» WORK REQUEST
Verbatim output of the full listing is required.

━━━ SUPPLIED MATERIAL ━━━

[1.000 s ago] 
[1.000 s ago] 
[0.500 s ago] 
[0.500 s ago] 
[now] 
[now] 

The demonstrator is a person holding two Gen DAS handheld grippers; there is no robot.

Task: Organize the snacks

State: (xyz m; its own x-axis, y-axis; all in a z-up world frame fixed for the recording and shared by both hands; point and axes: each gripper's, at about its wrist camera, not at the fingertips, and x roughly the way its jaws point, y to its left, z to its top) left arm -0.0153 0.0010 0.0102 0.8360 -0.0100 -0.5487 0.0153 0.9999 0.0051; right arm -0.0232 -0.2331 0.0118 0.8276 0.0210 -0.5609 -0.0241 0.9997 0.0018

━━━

» RESPONSE AREA
[1.000 s ago] 
[1.000 s ago] 
[0.500 s ago] 
[0.500 s ago] 
[now] 
[now] 

The demonstrator is a person holding two Gen DAS handheld grippers; there is no robot.

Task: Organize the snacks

State: (xyz m; its own x-axis, y-axis; all in a z-up world frame fixed for the recording and shared by both hands; point and axes: each gripper's, at about its wrist camera, not at the fingertips, and x roughly the way its jaws point, y to its left, z to its top) left arm -0.0153 0.0010 0.0102 0.8360 -0.0100 -0.5487 0.0153 0.9999 0.0051; right arm -0.0232 -0.2331 0.0118 0.8276 0.0210 -0.5609 -0.0241 0.9997 0.0018

The response above is complete.